Şanlıurfa kent merkezinin 18 kilometre kuzeydoğusunda, Örencik Köyü yakınında bulunan 12 bin yıllık geçmişe sahip şaşırtıcı mimarisiyle Göbeklitepe turist akınına uğruyor. Dünya tarihinin akışını değiştiren ve 2018’de UNESCO Dünya Mirası Listesi'ne giren Göbeklitepe, dünyanın bilinen en eski ve en büyük tapınma (kült) merkezi sayılıyor. Yerli yabancı birçok turisti ağırlayan bu tarihi mekanda önceki gün rastladığımız meditasyon yapan turistlerin görüntüsü, ilk tapınak olan Göbeklitepe’de ilginç bir görüntü oluşturdu. Göbeklitepe’yi ziyaret etmek demek, tarihin sıfır noktasına yolculuk yapmak demektir. Bu fırsatı kaçırmayın!

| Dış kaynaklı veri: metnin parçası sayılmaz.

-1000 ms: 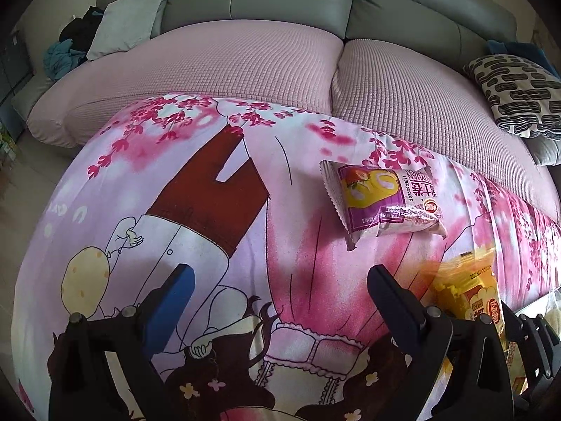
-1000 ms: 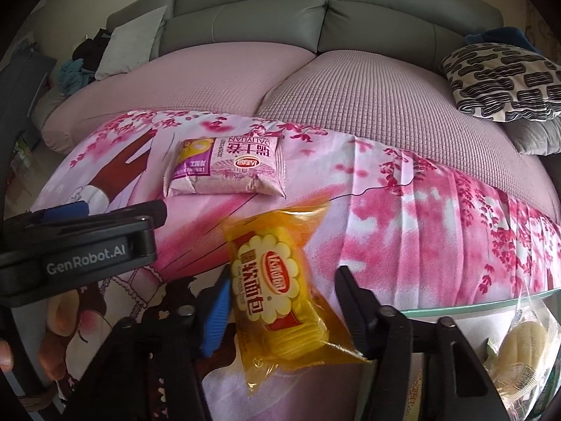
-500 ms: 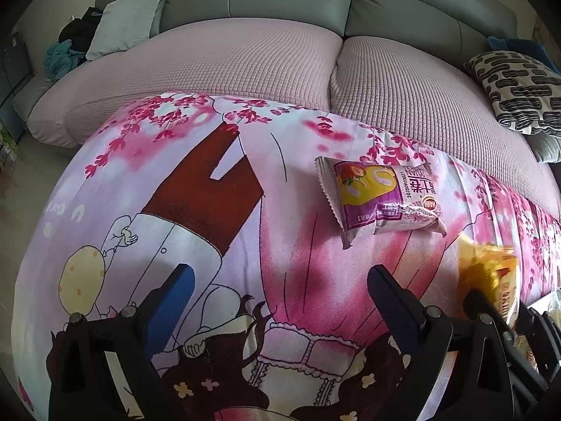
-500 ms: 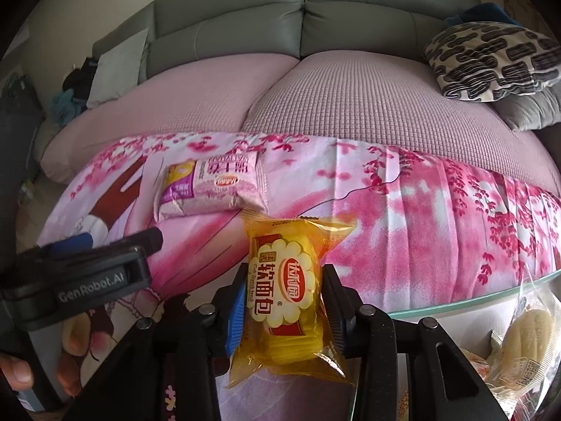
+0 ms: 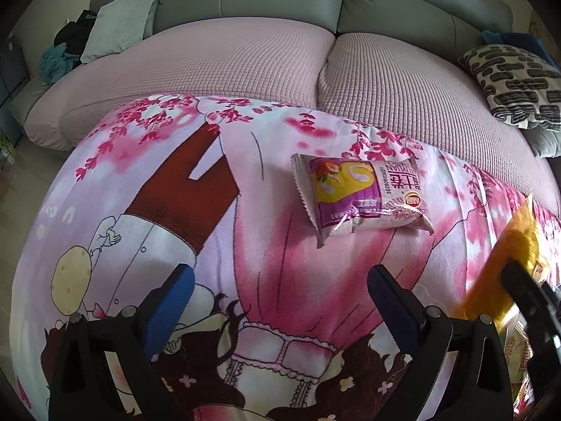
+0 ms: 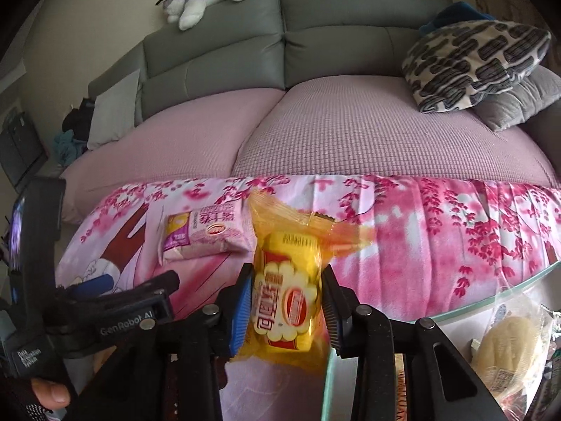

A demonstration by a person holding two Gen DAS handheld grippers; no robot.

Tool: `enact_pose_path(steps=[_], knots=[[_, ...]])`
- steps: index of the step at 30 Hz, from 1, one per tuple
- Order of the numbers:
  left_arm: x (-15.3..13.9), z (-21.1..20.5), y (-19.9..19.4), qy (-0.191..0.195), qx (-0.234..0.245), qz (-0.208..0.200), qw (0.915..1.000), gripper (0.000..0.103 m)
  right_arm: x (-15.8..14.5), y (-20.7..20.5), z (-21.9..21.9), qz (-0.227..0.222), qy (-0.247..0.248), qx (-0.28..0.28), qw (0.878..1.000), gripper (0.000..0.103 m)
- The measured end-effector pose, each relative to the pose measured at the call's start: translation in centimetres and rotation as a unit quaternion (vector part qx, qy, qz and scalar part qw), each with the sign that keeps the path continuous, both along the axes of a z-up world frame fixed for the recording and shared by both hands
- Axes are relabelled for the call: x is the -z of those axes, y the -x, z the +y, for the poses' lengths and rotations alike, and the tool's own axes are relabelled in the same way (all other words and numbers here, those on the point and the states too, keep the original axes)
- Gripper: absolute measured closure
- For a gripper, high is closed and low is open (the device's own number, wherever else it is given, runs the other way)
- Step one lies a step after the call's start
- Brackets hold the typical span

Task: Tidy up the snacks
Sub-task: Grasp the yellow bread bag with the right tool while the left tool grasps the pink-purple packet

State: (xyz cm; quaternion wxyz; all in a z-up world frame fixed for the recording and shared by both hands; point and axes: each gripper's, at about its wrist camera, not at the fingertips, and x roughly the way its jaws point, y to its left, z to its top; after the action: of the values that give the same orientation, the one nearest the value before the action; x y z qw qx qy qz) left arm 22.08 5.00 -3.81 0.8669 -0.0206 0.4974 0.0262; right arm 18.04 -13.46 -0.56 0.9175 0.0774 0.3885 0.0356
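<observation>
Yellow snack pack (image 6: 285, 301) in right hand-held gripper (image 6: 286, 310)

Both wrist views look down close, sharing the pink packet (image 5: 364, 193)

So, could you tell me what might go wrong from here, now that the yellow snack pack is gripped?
1. The right gripper pinches the yellow bread pack across its soft middle, so the bread may get squashed.
2. The crinkly wrapper could slip from between the pads as it is carried.
3. The pink snack pack lies right beside it on the cloth and could get nudged.
</observation>
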Motion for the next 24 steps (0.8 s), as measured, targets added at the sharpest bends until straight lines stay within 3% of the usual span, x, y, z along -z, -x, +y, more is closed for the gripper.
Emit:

5_001b479301687095ac5102ceae7741ef.JPG

Urfa mutfağı lezzet şöleni

Gezimizin son günü, Balıklıgöl’ün muhteşem manzarası eşliğinde Urfa türkülerini icra eden sanatçıların önüne kurulan birbirinden eşsiz yöre yemeklerini adeta birer tablo gibi izledik. Çiğköftenin maharetli ellerde buzla yoğuruluşuna şahit olduk. Yahudi köftesi, bamya, su kabağı yemeği, borani, ciğer, sebzeli kebap, semsek, ağzı açık, ağzı yumuk, içli köfte, soğan kebabı ve cennet çamurunun süslediği masadaki yemek şöleninden tatma fırsatı da bulduk. Özellikle ciğer, başka şehirlerde rastlayamayacağınız kadar kendine has bir lezzet taşıyor. Ülkemizin sayısız güzelliklerini topraklarında barındıran Şanlıurfa’yı gezip görmek, anlamak ve yaşamak lazım. Çünkü sadece okumak yetmez, gezip görmek de gerekir.